Police camerounaise : Mbarga Nguélé déclare la guerre aux dérives

Dans une circulaire publiée ce 13 mars, le Délégué général à la Sûreté nationale interdit les tenues fantaisistes et encadre strictement l’usage des réseaux sociaux par ses agents.

Police camerounaise : Mbarga Nguélé déclare la guerre aux dérives

Le langage est clair, le ton est martial. Dans une circulaire signée ce vendredi 13 mars 2026, le Délégué général à la Sûreté nationale (DGSN), Martin Mbarga Nguélé, a pris une décision forte pour mettre un terme aux écarts de conduite qui ternissent l’image des forces de l’ordre. La note, qui doit être diffusée immédiatement dans toutes les unités du pays, cible à la fois l’apparence des agents sur la voie publique et leur comportement sur la toile.

Des tenues "anti-déontologiques"

Le premier front de cette "guerre" concerne l’uniforme. Le patron de la police camerounaise dénonce des dérives vestimentaires de plus en plus visibles : tenues non réglementaires, port d’insignes interdits, chaussures inadaptées, mais aussi coiffures extravagantes et accessoires tels que piercings ou chevillières. Des pratiques que la hiérarchie juge désormais inacceptables.

Dans sa circulaire, Martin Mbarga Nguélé qualifie ces comportements d'"anti-déontologiques", estimant qu'ils "portent gravement atteinte à l’image" de l’institution.

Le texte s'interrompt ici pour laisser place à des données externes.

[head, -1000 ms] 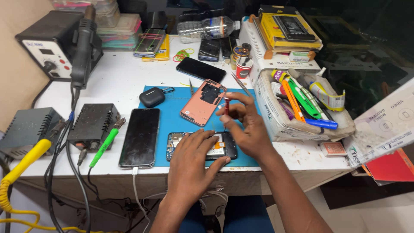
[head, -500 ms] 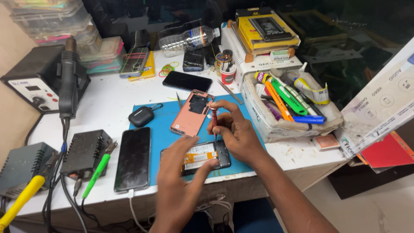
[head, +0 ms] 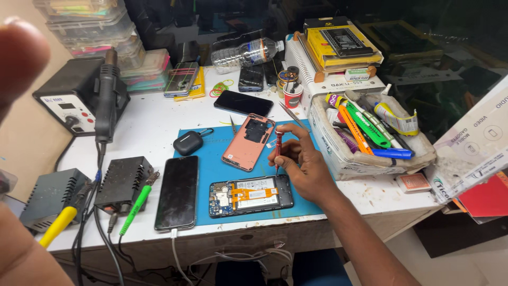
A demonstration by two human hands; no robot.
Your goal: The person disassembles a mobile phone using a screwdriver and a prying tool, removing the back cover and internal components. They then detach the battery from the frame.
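Glossy black glass phone (head: 177, 193) beside matt blue rubbery mat (head: 211, 159); salmon plastic back cover (head: 247, 142); scuffed white tabletop (head: 153, 122).

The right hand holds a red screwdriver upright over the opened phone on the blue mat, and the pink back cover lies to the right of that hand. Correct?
Not quite. In the head view the pink back cover lies left of the right hand, not right. The rest holds.

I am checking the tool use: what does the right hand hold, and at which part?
The right hand holds a small red screwdriver by its upper shaft, upright, tip at the opened phone.
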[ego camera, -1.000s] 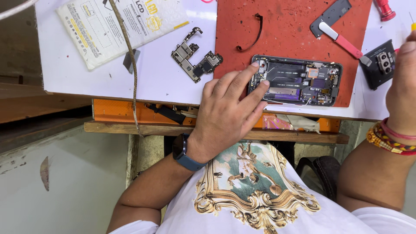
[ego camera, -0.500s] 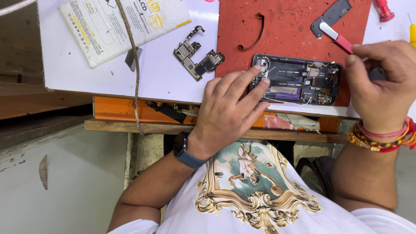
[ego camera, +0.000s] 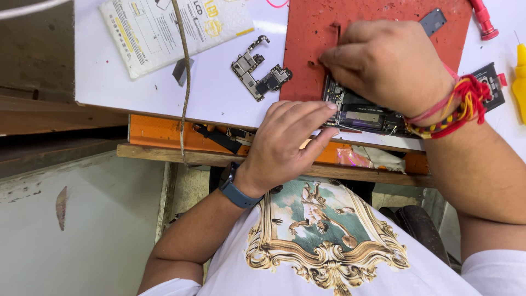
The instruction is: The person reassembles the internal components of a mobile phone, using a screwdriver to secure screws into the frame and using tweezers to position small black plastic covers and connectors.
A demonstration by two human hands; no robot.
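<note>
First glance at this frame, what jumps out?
The opened phone with its insides bare, lying on the red mat at the near edge of the white table. Both hands are on it: the left hand steadies its near end, the right hand, with red and yellow wrist threads, covers its top. Left of the mat, a loose circuit board lies on the table.

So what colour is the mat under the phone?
Red mat, clearest in the head view.

opened phone (ego camera: 366,116) | dark, internals exposed | flat on red mat, near edge
</note>
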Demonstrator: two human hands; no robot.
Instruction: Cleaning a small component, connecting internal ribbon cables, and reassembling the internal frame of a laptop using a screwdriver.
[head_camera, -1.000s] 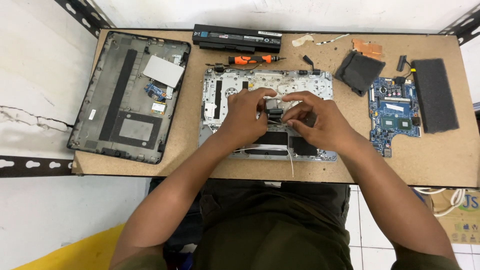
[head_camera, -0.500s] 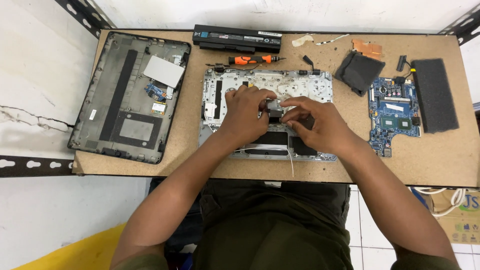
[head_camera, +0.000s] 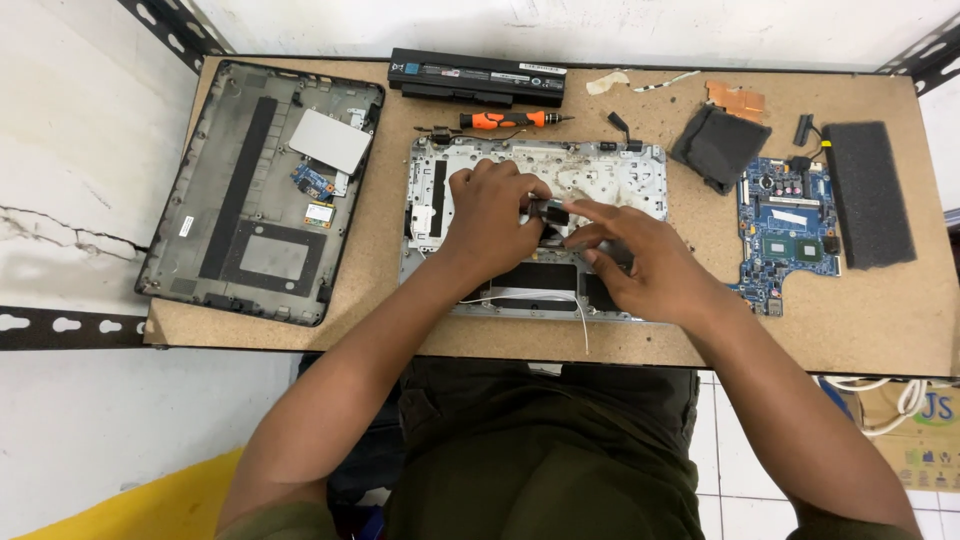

Désormais, le port strict de l’uniforme réglementaire est réaffirmé comme une obligation absolue. Seuls les grades et le badge d'identification seront tolérés. Les fantaisies sont proscrites, et même les décorations étrangères ne pourront plus être arborées sans une autorisation expresse du Président de la République.

La toile sous surveillance

Mais le texte ne se limite pas au volet vestimentaire. Il s’attaque également à un phénomène plus contemporain : la présence jugée irresponsable des policiers sur les réseaux sociaux.

La DGSN pointe du doigt des publications dites "équivoques" montrant des agents en tenue, ainsi que des prises de position publiques sur des sujets sensibles touchant à l’intérêt national. Sauf autorisation spéciale, toute communication publique en uniforme est désormais interdite.

Le ton se fait encore plus grave concernant la sécurité des informations. La circulaire menace de sanctions sévères les auteurs de fuites de documents classifiés. "Toute publication de documents classés 'confidentiel' ou 'secret' dans l'espace numérique" sera systématiquement suivie d'une traduction devant le conseil de discipline, et pourra donner lieu à des poursuites judiciaires.

Une reprise en main sévère

Avec cette circulaire, Martin Mbarga Nguélé envoie un message fort à ses troupes. Plus qu’un simple rappel à l’ordre, il s’agit d’une véritable opération de reprise en main. L’objectif est double : restaurer une discipline de fer au sein des effectifs et redorer le blason d’une institution que ces "écarts" répétés fragilisent aux yeux du public.

En imposant ces nouvelles règles, la Délégation générale à la Sûreté nationale entend incarner une police plus rigoureuse, plus neutre et plus respectueuse de son code de déontologie, tant dans la rue que derrière un écran.